• _Task description_
Reproduce the data in its entirety, exactly as supplied.

• _Data provided_
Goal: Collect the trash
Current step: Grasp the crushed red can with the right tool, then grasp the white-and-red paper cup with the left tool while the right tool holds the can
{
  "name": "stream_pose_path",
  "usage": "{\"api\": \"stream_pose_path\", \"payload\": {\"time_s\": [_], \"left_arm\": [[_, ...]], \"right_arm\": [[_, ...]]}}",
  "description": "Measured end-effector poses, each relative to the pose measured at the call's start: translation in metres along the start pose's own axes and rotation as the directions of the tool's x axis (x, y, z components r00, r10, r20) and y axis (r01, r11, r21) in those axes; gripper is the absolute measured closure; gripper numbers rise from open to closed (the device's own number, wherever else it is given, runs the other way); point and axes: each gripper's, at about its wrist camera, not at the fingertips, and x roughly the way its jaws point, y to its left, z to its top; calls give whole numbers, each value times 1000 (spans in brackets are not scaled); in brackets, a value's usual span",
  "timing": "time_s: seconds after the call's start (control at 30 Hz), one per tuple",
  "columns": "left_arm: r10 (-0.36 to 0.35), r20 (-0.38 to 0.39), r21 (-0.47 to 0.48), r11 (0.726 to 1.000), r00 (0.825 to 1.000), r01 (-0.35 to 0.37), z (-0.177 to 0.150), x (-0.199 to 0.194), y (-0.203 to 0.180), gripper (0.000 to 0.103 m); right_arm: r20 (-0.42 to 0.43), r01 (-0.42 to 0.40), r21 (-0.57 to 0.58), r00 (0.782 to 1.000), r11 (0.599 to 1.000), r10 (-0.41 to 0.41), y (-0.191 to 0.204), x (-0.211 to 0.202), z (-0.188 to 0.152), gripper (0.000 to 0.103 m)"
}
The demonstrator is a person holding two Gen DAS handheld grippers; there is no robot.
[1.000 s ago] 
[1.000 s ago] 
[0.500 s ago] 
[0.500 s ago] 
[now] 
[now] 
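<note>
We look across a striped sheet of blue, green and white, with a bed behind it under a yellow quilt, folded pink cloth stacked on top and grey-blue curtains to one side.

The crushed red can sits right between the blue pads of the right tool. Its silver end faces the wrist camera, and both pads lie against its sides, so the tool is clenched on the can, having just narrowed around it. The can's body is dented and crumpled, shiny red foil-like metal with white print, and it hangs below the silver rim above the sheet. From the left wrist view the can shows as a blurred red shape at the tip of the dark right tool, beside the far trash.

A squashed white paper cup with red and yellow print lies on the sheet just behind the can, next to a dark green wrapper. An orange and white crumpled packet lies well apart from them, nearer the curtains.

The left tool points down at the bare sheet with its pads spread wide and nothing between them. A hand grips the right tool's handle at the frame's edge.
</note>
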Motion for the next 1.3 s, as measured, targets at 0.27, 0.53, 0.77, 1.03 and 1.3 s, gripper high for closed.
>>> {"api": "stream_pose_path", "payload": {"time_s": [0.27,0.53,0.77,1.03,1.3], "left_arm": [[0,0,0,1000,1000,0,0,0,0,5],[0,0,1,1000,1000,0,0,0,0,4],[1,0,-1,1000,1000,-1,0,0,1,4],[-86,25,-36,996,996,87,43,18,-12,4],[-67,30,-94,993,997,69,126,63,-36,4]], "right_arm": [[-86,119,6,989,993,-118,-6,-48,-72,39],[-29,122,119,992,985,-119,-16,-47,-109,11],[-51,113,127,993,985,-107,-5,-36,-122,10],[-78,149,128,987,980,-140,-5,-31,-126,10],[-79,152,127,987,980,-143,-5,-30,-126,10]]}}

• _Response to this task_
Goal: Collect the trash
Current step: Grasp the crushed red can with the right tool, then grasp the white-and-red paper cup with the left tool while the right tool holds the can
{
  "name": "stream_pose_path",
  "usage": "{\"api\": \"stream_pose_path\", \"payload\": {\"time_s\": [_], \"left_arm\": [[_, ...]], \"right_arm\": [[_, ...]]}}",
  "description": "Measured end-effector poses, each relative to the pose measured at the call's start: translation in metres along the start pose's own axes and rotation as the directions of the tool's x axis (x, y, z components r00, r10, r20) and y axis (r01, r11, r21) in those axes; gripper is the absolute measured closure; gripper numbers rise from open to closed (the device's own number, wherever else it is given, runs the other way); point and axes: each gripper's, at about its wrist camera, not at the fingertips, and x roughly the way its jaws point, y to its left, z to its top; calls give whole numbers, each value times 1000 (spans in brackets are not scaled); in brackets, a value's usual span",
  "timing": "time_s: seconds after the call's start (control at 30 Hz), one per tuple",
  "columns": "left_arm: r10 (-0.36 to 0.35), r20 (-0.38 to 0.39), r21 (-0.47 to 0.48), r11 (0.726 to 1.000), r00 (0.825 to 1.000), r01 (-0.35 to 0.37), z (-0.177 to 0.150), x (-0.199 to 0.194), y (-0.203 to 0.180), gripper (0.000 to 0.103 m); right_arm: r20 (-0.42 to 0.43), r01 (-0.42 to 0.40), r21 (-0.57 to 0.58), r00 (0.782 to 1.000), r11 (0.599 to 1.000), r10 (-0.41 to 0.41), y (-0.191 to 0.204), x (-0.211 to 0.202), z (-0.188 to 0.152), gripper (0.000 to 0.103 m)"
}
The demonstrator is a person holding two Gen DAS handheld grippers; there is no robot.
[1.000 s ago] 
[1.000 s ago] 
[0.500 s ago] 
[0.500 s ago] 
[now] 
[now] 
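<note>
We look across a striped sheet of blue, green and white, with a bed behind it under a yellow quilt, folded pink cloth stacked on top and grey-blue curtains to one side.

The crushed red can sits right between the blue pads of the right tool. Its silver end faces the wrist camera, and both pads lie against its sides, so the tool is clenched on the can, having just narrowed around it. The can's body is dented and crumpled, shiny red foil-like metal with white print, and it hangs below the silver rim above the sheet. From the left wrist view the can shows as a blurred red shape at the tip of the dark right tool, beside the far trash.

A squashed white paper cup with red and yellow print lies on the sheet just behind the can, next to a dark green wrapper. An orange and white crumpled packet lies well apart from them, nearer the curtains.

The left tool points down at the bare sheet with its pads spread wide and nothing between them. A hand grips the right tool's handle at the frame's edge.
</note>
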Motion for the next 1.3 s, as measured, targets at 0.27, 0.53, 0.77, 1.03 and 1.3 s, gripper high for closed.
>>> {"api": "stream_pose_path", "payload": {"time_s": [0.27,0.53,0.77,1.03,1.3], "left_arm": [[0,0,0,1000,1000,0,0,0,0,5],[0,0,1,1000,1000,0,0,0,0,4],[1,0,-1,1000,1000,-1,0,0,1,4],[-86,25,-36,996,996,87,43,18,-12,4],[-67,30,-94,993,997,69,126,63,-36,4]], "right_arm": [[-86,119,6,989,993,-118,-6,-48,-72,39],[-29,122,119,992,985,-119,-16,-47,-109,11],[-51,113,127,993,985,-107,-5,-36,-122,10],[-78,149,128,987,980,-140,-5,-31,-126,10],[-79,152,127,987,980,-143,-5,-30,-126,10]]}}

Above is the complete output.